:: Work to complete ::
Repeat the listing below exactly.

━━━ Input data

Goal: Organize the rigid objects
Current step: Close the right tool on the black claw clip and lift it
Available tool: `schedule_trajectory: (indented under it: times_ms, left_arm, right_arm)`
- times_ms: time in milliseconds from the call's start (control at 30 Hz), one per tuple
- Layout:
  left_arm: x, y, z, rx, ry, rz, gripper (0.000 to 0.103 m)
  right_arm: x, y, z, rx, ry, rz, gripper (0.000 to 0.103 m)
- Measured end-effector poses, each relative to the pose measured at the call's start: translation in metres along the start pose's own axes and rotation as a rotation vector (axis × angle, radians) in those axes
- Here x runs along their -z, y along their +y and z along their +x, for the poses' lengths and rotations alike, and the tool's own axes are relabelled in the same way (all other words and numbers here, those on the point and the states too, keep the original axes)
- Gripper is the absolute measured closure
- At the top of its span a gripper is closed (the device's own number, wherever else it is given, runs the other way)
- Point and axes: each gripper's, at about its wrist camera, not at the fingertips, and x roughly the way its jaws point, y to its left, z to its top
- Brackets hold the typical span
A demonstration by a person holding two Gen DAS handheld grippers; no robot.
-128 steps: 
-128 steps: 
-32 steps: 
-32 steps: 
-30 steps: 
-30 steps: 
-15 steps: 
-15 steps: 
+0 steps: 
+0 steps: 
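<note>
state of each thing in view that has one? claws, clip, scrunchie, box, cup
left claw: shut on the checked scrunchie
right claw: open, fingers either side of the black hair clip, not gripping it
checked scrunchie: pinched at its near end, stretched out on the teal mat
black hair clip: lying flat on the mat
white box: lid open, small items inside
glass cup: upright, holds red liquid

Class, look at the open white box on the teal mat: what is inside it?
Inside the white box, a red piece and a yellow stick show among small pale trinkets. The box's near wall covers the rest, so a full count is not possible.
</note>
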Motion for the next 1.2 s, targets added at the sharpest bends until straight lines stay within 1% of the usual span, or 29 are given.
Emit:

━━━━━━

:: Task solution ::
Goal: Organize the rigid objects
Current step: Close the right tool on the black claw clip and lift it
Available tool: `schedule_trajectory: (indented under it: times_ms, left_arm, right_arm)`
- times_ms: time in milliseconds from the call's start (control at 30 Hz), one per tuple
- Layout:
  left_arm: x, y, z, rx, ry, rz, gripper (0.000 to 0.103 m)
  right_arm: x, y, z, rx, ry, rz, gripper (0.000 to 0.103 m)
- Measured end-effector poses, each relative to the pose measured at the call's start: translation in metres along the start pose's own axes and rotation as a rotation vector (axis × angle, radians) in those axes
- Here x runs along their -z, y along their +y and z along their +x, for the poses' lengths and rotations alike, and the tool's own axes are relabelled in the same way (all other words and numbers here, those on the point and the states too, keep the original axes)
- Gripper is the absolute measured closure
- At the top of its span a gripper is closed (the device's own number, wherever else it is given, runs the other way)
- Point and axes: each gripper's, at about its wrist camera, not at the fingertips, and x roughly the way its jaws point, y to its left, z to its top
- Brackets hold the typical span
A demonstration by a person holding two Gen DAS handheld grippers; no robot.
-128 steps: 
-128 steps: 
-32 steps: 
-32 steps: 
-30 steps: 
-30 steps: 
-15 steps: 
-15 steps: 
+0 steps: 
+0 steps: 
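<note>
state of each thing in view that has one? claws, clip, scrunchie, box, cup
left claw: shut on the checked scrunchie
right claw: open, fingers either side of the black hair clip, not gripping it
checked scrunchie: pinched at its near end, stretched out on the teal mat
black hair clip: lying flat on the mat
white box: lid open, small items inside
glass cup: upright, holds red liquid

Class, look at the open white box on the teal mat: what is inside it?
Inside the white box, a red piece and a yellow stick show among small pale trinkets. The box's near wall covers the rest, so a full count is not possible.
</note>
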Motion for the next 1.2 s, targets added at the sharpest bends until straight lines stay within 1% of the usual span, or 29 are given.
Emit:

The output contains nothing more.